View full nutritional breakdown of Vegetarian Mushroom Sauce Bourguignonne calories by ingredient


Introduction

Adapted from The Vegetarian Times Complete Cookbook, this vegetarian sauce lends itself well as a topping to Boca Burgers, soy crumbles, or even TVP for the ultimate "veggie beef bourgoigne" experience! I serve this atop a Boca Original Vegan Burger (warmed in the microwave, although a palate-pleasing option is to simmer several defrosted burgers in enough sauce to cover) set in a bed of low-fat mashed potatoes for a delightful vegetarian "comfort food" dish that is tasty, nutritious, and low in calories! Bon Appetit!
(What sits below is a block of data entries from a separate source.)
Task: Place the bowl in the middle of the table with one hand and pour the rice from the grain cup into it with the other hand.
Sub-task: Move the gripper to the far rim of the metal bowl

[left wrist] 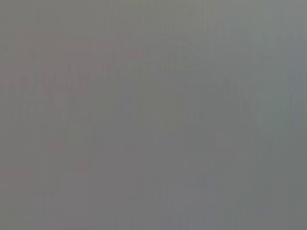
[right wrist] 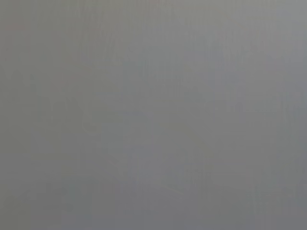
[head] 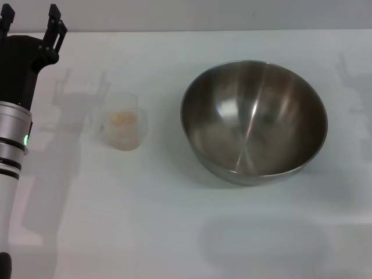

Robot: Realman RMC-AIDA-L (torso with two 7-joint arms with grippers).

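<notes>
While the left arm reaches along the left edge of the head view, its left gripper [head: 29, 26] sits at the far-left corner of the table [head: 174, 232] with its two black fingers spread apart and nothing between them. The grain cup [head: 123, 129] stands upright on the white surface, nearer than the gripper and to its right, well apart from it. A small heap of pale beige rice [head: 124, 118] lies inside the cup. The stainless-steel bowl [head: 253, 122] rests upright right of centre, empty, its rim separated from the cup by a bare strip of tabletop. Bare white surface runs across the whole near side of the table, and more lies between the bowl and the right edge of the view. The table's far edge shows as a pale line just beyond the gripper and the bowl. The right arm and its gripper do not appear.

The left wrist view gives only a flat grey field; nothing can be made out.

The right wrist view is likewise a featureless grey.
</notes>
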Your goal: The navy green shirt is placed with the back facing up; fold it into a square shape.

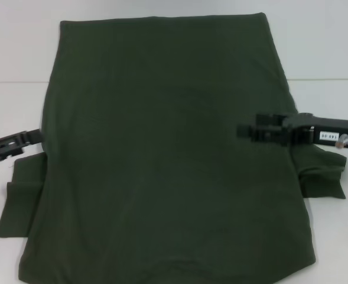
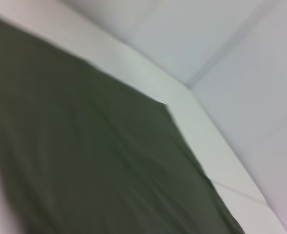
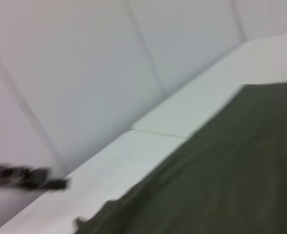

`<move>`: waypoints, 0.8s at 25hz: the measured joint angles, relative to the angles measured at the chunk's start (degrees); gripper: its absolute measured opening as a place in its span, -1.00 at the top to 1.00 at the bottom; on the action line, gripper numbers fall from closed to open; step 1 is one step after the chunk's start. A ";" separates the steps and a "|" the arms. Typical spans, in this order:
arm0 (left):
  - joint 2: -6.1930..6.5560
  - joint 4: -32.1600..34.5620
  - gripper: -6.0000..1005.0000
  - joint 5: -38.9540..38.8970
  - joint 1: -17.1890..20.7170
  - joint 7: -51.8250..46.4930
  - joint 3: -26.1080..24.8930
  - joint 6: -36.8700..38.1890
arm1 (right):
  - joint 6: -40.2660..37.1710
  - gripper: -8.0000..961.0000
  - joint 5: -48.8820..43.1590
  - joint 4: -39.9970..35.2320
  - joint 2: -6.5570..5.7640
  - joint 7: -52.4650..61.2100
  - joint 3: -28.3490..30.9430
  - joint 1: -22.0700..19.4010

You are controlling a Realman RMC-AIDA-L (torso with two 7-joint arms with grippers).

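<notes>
We see the navy green shirt (image 1: 162,154) spread flat on the white table (image 1: 321,53), plain side up, filling most of the head view w/ its straight hem at the far edge. Both short sleeves stick out at the near sides, the one on the right bunched up a bit. The right gripper (image 1: 247,131) hangs above the shirt's right side, reaching in from the right edge (we can't tell whether it's spread or pressed together). The left gripper (image 1: 36,137) sits at the shirt's left edge, just above the left sleeve; its state we can't tell either. Wrist views show only green cloth, table & walls.
</notes>
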 joint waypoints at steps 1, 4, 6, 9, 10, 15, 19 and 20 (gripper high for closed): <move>0.41 -0.67 -0.87 0.01 0.24 -1.22 -0.03 -0.81 | 1.88 -0.91 -0.19 0.08 -0.14 2.35 -0.11 0.07; 2.25 -5.61 -0.87 0.17 1.17 -4.99 0.14 -5.27 | 4.70 -0.91 -0.28 0.78 -0.70 5.95 -0.49 0.34; 3.20 -8.94 -0.87 0.21 1.49 -5.60 0.13 -8.33 | 5.45 -0.91 -0.29 1.42 -1.17 6.97 -0.54 0.62; 3.75 -11.26 -0.87 0.23 1.95 -5.13 0.36 -11.19 | 5.71 -0.91 -0.28 1.68 -1.46 7.55 -0.35 0.83; 3.74 -11.52 -0.87 0.23 2.07 -4.41 0.58 -11.77 | 5.72 -0.91 -0.28 1.69 -1.46 7.57 -0.25 0.86; 2.96 -11.91 -0.86 0.25 2.34 3.45 0.87 -13.08 | 5.75 -0.91 -0.27 1.71 -1.49 7.59 -0.16 1.12; 2.06 -11.96 -0.86 0.29 2.40 5.54 1.17 -15.36 | 5.77 -0.91 -0.22 1.71 -1.49 7.60 -0.13 1.24; 1.85 -12.00 -0.86 0.36 2.46 5.72 1.19 -15.88 | 5.77 -0.91 -0.21 1.71 -1.49 7.60 -0.11 1.25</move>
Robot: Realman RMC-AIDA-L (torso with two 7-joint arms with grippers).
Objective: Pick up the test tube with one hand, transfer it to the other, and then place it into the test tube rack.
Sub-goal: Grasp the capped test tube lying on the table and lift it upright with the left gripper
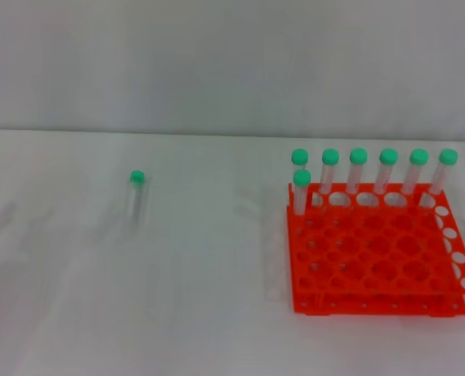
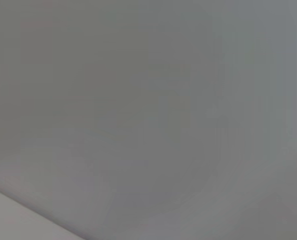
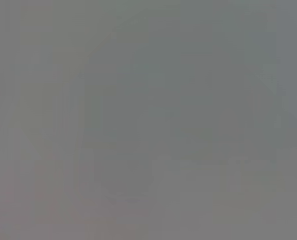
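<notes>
- One test tube with a green cap lies alone on the white table, well to the left of the rack, its cap pointing away from the robot.
- Seven other capped tubes stand upright in the orange-red test tube rack on the right: six along its far row, one more just in front at the far left corner.
- Neither hand shows anywhere in the head view, so nothing has hold of the tube.
- Both wrist views give only flat grey, so I cannot tell how either hand's fingers stand.
</notes>
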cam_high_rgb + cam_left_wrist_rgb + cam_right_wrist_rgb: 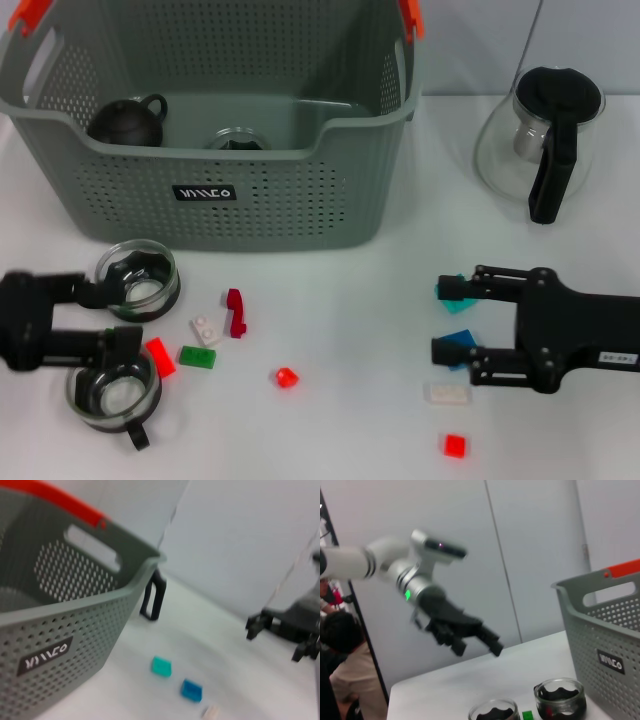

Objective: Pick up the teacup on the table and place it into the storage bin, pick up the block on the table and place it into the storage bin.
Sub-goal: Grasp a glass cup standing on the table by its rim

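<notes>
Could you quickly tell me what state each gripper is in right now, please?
Left gripper: open, holding nothing, fingers between the two glass teacups.
Right gripper: open, holding nothing, over the blue blocks.

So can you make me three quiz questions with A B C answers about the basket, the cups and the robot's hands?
1. Where is the dark teapot?
A. Inside the storage bin
B. On the table
C. In a gripper

2. How many glass teacups stand on the table?
A. One
B. Two
C. Four

3. How is the right gripper?
A. Shut on a cup
B. Open, holding nothing
C. Inside the bin

Answers: 1 A, it sits behind the bin's wall. 2 B, both by the left gripper. 3 B, fingers apart above the blue blocks.
</notes>
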`<move>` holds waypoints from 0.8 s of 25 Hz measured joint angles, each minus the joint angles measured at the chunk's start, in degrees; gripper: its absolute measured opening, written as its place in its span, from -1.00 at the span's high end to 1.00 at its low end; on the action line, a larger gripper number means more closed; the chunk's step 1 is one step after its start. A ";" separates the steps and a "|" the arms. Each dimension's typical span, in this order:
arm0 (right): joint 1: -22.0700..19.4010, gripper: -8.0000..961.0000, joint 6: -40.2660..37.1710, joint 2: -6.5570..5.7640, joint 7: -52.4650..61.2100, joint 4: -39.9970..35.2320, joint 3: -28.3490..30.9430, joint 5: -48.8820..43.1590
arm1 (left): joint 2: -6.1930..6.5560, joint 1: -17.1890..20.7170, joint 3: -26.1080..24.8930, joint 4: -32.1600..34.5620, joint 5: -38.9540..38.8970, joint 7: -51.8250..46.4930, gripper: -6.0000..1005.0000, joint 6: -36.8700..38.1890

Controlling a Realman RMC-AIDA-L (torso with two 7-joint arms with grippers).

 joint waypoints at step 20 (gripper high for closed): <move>3.37 -0.74 1.72 0.69 2.27 0.41 0.91 -1.41 | -2.80 -19.09 32.74 17.18 30.46 -20.76 -0.61 -8.43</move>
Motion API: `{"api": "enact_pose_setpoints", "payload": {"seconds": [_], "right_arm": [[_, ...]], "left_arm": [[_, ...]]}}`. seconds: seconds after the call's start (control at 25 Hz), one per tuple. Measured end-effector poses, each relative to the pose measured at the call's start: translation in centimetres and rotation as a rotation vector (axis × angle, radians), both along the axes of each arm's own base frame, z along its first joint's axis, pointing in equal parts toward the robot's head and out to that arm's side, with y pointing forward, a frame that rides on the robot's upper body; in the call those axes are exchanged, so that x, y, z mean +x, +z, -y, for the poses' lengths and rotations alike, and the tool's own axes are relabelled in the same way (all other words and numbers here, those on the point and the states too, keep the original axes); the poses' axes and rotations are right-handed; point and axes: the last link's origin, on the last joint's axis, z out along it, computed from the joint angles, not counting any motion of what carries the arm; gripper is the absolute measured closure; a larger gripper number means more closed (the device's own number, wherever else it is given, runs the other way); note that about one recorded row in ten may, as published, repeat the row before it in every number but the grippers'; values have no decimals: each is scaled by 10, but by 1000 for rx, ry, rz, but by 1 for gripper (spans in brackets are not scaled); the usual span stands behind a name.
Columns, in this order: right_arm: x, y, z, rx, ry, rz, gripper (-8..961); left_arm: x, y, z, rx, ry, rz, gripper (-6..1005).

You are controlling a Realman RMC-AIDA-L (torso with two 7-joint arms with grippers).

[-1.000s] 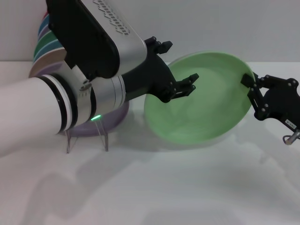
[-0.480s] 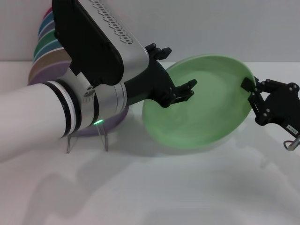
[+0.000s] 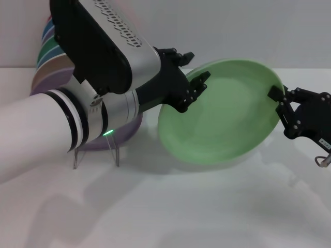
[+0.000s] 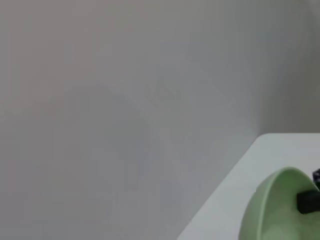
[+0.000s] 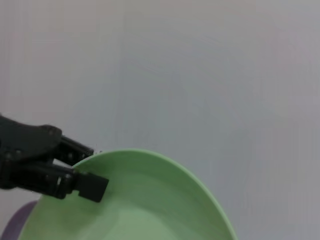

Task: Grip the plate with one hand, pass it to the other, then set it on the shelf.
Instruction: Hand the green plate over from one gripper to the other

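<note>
Plate (image 3: pixel 227 116) is hanging tilted in the air between my grippers, my right gripper (image 3: pixel 282 101) pinching its far rim shut while my left gripper (image 3: pixel 192 85) is straddling the near rim with fingers parted, not yet closed on it.

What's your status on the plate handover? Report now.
Right gripper shut on plate rim, plate held tilted above table. Left gripper at opposite rim, jaws straddling it, not clamped. Shelf behind left arm.
</note>
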Motion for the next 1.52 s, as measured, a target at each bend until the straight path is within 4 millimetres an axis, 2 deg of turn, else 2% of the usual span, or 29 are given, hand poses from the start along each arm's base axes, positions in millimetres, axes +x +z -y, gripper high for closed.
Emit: {"api": "enact_pose_setpoints", "payload": {"seconds": [0.32,0.68,0.88,1.08,1.12,1.2,1.28,1.32,1.36,1.44,1.52], "right_arm": [[0,3,0,5,2,-8,916],[-2,3,3,5,21,-25,915],[-4,1,8,1,33,-56,915],[-4,5,10,-12,14,-124,771],[0,14,18,9,7,-195,742],[1,18,22,27,5,-225,652],[11,32,34,98,-23,-298,562],[23,42,44,171,-77,-352,517],[23,42,44,171,-77,-352,491],[35,49,50,231,-136,-393,440],[46,53,54,284,-196,-425,389]], "left_arm": [[4,-8,3,-28,-35,-45,718],[8,-7,1,9,-76,-61,922],[12,-4,0,32,-103,-63,921],[13,1,-5,72,-116,-50,921],[12,6,-7,113,-125,-38,921],[10,10,-9,162,-141,-34,921],[8,15,-10,213,-158,-30,922],[5,20,-12,307,-192,-27,922],[5,20,-12,307,-192,-27,922],[1,21,-11,416,-238,-25,922],[-5,24,-4,657,-340,-28,920]]}}
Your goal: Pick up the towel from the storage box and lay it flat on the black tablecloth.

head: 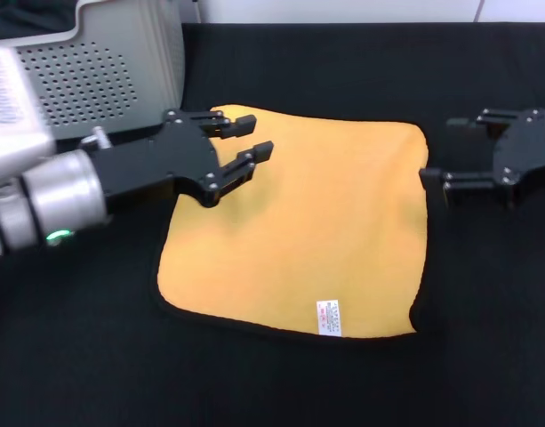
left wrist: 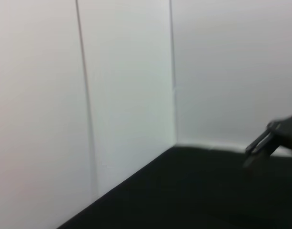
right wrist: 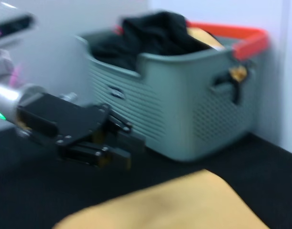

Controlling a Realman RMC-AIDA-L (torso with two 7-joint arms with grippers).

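Note:
The yellow-orange towel (head: pixel 299 222) lies spread flat on the black tablecloth (head: pixel 281 382), its white care label near the front edge. My left gripper (head: pixel 259 136) hovers open over the towel's far left corner, holding nothing. My right gripper (head: pixel 441 149) is open and empty just off the towel's right edge. The grey perforated storage box (head: pixel 103 67) stands at the back left. The right wrist view shows the left gripper (right wrist: pixel 131 138) in front of the storage box (right wrist: pixel 184 109), with the towel (right wrist: pixel 179 205) below it.
Black cloth and a red rim show at the top of the box (right wrist: pixel 155 28). White wall panels (left wrist: pixel 126 86) border the tablecloth (left wrist: pixel 193 191) at the back. One of the right gripper's fingers (left wrist: pixel 265 142) shows at the edge of the left wrist view.

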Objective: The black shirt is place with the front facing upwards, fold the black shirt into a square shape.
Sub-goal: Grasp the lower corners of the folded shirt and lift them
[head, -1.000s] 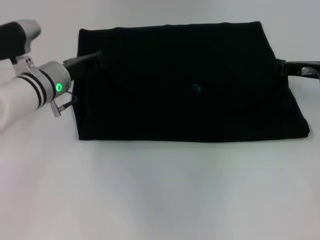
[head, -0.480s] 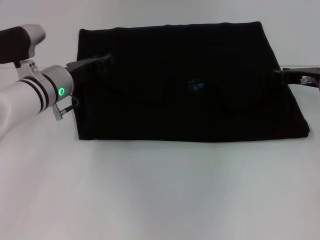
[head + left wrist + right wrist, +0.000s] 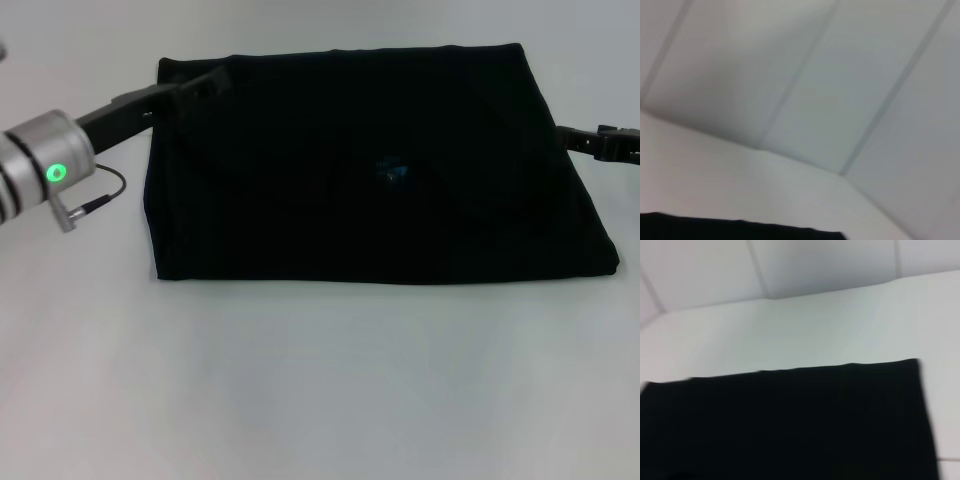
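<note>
The black shirt (image 3: pixel 370 165) lies on the white table (image 3: pixel 320 380), folded into a wide flat rectangle. A small blue neck label (image 3: pixel 392 172) shows near its middle. No lettering shows. My left gripper (image 3: pixel 205 85) reaches in low over the shirt's far left corner. My right gripper (image 3: pixel 572 138) is at the shirt's right edge, just outside the cloth. The shirt also shows as a dark strip in the left wrist view (image 3: pixel 740 230) and as a broad dark sheet in the right wrist view (image 3: pixel 790 420).
A thin cable (image 3: pixel 95 200) hangs from my left wrist beside the shirt's left edge. White panelled walls (image 3: pixel 815 75) stand behind the table. Bare white table lies in front of the shirt.
My left arm has pulled back to the left, and its gripper has moved from the shirt's left side to its far left corner. My right gripper has drawn slightly right, off the cloth.
</note>
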You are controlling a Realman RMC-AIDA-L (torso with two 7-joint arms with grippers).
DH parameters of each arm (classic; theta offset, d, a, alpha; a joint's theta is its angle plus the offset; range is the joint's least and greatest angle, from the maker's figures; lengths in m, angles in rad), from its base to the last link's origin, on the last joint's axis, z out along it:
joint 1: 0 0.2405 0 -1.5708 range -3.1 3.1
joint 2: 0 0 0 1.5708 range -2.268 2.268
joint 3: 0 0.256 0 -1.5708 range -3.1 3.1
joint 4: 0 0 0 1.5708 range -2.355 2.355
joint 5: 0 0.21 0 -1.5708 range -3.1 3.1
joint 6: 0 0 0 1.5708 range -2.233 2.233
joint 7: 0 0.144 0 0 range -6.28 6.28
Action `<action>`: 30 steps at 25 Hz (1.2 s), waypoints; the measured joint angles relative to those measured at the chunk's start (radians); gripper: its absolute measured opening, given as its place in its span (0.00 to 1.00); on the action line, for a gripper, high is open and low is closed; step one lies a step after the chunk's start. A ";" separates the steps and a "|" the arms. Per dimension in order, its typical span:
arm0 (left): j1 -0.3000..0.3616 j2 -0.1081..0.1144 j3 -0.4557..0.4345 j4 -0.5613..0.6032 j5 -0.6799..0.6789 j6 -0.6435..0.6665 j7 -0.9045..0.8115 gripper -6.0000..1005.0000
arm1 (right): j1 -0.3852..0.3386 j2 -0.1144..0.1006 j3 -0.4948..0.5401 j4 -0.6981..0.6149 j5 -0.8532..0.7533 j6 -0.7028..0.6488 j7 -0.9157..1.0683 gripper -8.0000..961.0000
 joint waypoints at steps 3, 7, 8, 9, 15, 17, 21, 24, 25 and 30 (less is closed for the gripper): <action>0.048 0.013 0.015 0.043 0.005 0.135 -0.017 0.72 | -0.029 -0.027 0.001 -0.022 0.010 -0.147 0.041 0.60; 0.116 0.050 0.060 0.057 0.011 0.269 -0.044 0.73 | -0.061 -0.076 -0.002 -0.029 0.005 -0.303 0.149 0.76; 0.132 0.056 0.071 0.062 0.011 0.291 -0.045 0.73 | -0.068 -0.087 -0.004 -0.026 0.004 -0.337 0.174 0.76; 0.150 0.061 0.086 0.069 0.012 0.312 -0.044 0.73 | -0.072 -0.096 -0.005 -0.024 0.002 -0.356 0.192 0.76; 0.241 0.058 0.182 0.147 0.069 0.306 -0.027 0.73 | -0.085 -0.133 -0.026 -0.022 -0.026 -0.441 0.308 0.76; 0.251 0.051 0.187 0.156 0.114 0.271 -0.015 0.73 | -0.086 -0.133 -0.022 -0.023 -0.026 -0.438 0.318 0.76; 0.244 0.040 0.209 0.147 0.194 0.175 -0.010 0.73 | -0.079 -0.132 -0.019 -0.021 -0.022 -0.413 0.328 0.75; 0.230 0.027 0.256 0.140 0.226 0.099 -0.015 0.73 | -0.071 -0.131 -0.024 -0.022 -0.021 -0.390 0.344 0.75; 0.225 0.024 0.270 0.135 0.234 0.069 -0.015 0.73 | -0.068 -0.131 -0.025 -0.022 -0.020 -0.385 0.345 0.75; 0.199 0.016 0.324 0.096 0.248 -0.064 -0.017 0.73 | -0.059 -0.131 -0.025 -0.022 -0.020 -0.370 0.358 0.75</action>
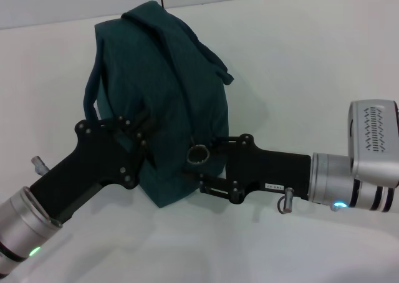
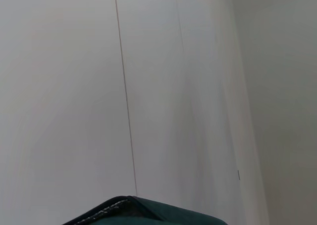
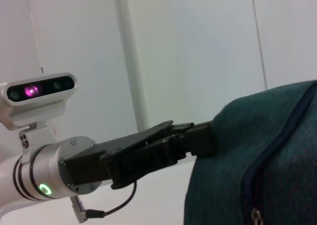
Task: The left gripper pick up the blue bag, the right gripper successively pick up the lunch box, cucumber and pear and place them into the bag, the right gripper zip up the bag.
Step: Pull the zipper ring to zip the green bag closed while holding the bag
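While the dark teal-blue bag (image 1: 165, 102) is being held up off the white table (image 1: 299, 65), it is being met by both arms from below.

Bag: it is being shown upright at the centre of the head view, bulging, with its strap folded over the top toward 1 o'clock.

Left gripper (image 1: 140, 133): it is being brought in from 8 o'clock, and its fingers are being pressed shut on the bag's left side.

Right gripper (image 1: 209, 167): it is being brought in from 3 o'clock, touching the bag's lower front beside a round metal ring (image 1: 198, 154); whether its fingers are closed cannot be told.

Lunch box, cucumber, pear: none is being shown outside the bag.

Right wrist view: the left gripper (image 3: 198, 136) is being seen clamped against the bag (image 3: 257, 160).
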`<state>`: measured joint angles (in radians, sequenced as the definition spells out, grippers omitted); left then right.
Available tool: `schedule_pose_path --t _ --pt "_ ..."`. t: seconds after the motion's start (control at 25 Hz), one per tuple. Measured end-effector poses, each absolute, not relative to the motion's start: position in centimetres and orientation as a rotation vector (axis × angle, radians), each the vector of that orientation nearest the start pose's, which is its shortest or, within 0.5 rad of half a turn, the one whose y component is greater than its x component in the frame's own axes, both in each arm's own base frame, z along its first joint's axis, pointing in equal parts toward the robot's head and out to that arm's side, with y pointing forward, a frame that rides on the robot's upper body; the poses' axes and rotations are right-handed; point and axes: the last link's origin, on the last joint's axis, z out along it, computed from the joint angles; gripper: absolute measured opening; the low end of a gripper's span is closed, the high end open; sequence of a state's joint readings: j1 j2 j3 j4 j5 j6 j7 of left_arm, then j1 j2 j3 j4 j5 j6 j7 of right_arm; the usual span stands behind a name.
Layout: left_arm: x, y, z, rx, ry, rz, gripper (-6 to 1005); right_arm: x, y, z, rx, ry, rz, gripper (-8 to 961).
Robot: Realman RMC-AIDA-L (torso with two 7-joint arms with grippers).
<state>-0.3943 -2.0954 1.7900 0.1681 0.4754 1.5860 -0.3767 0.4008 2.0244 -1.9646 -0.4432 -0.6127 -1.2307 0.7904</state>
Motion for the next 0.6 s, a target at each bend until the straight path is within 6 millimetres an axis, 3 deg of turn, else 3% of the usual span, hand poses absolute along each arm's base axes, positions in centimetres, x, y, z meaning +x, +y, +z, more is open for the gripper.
schedule_pose_path --t 0.28,0.48,0.6 --pt "-25.04 25.88 -6.56 -2.290 -0.092 -1.146 54 23.63 28.00 -9.19 -2.647 0.354 0.969 448" --pt "-25.13 26.03 -6.66 -2.289 -0.099 -1.131 53 23.71 27.95 -9.25 -2.650 0.337 0.958 264" --pt "-25.45 26.44 -6.55 -2.255 -0.131 -1.109 52 23.60 27.84 -9.31 -2.655 0.270 0.947 205"
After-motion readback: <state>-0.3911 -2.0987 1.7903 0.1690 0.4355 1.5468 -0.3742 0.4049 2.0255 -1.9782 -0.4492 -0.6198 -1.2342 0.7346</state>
Adapted from The Vegetarian Times Complete Cookbook, this vegetarian sauce lends itself well as a topping to Boca Burgers, soy crumbles, or even TVP for the ultimate "veggie beef bourgoigne" experience! I serve this atop a Boca Original Vegan Burger (warmed in the microwave, although a palate-pleasing option is to simmer several defrosted burgers in enough sauce to cover) set in a bed of low-fat mashed potatoes for a delightful vegetarian "comfort food" dish that is tasty, nutritious, and low in calories! Bon Appetit!
Number of Servings: 8

Ingredients

    1 cup minced onion
    1 cup diced carrots
    1/2 cup diced celery
    3 cloves minced garlic
    3 cups water
    1 tbsp tomato paste
    1 cup red wine
    2 tbsp dry red wine vinegar
    salt to taste (nutrition facts are calculated using 1/4 tsp)
    1 tbsp fresh rosemary leaves (or 1 tsp dried)
    1/2 tsp dried thyme
    1 tsp dried basil
    1/2 tsp white pepper
    1/3 cup cold water
    2 tbsp arrowroot powder or cornstarch (nutrition facts calculated using cornstarch)
    1 cup white mushrooms, cleaned and sliced
    I Can't Believe it's Not Butter Original Buttery Spray or other non- or low- calorie spray for sauteing (5 sprays of ICBiNB were used to calculate nutrition facts)

Directions

1. Toss the onions, carrots, celery, garlic, and a little water in a skillet over medium heat, stirring, for 5 minutes.
2. Transfer the sauted veggies to a large pot and stir in all remaining ingredients EXCEPT 1/3 cup water, cornstarch (or arrowroot, if using), mushrooms, and ICBiNB.
3. Bring pot to boil, cover with the lod ajar, and simmer until vegetables are tender (about 15 to 20 minutes)
4. In a small skillet, saute the sliced mushrooms in cooking spray just until soft, then add to pot.
5. Whisk together the cold water and cornstarch (or arrowroot powder) in a small bow until smooth. Pour slowly into the simmering sauce, stirring constantly.
6. Lower the heat and continue stirring as the sauce thickens and becomes shiny, about 5 minutes.
7. If necessary, add more cornstarch or arrowroot, 1 tsp at a time, until the sauce thickens to desired consistency.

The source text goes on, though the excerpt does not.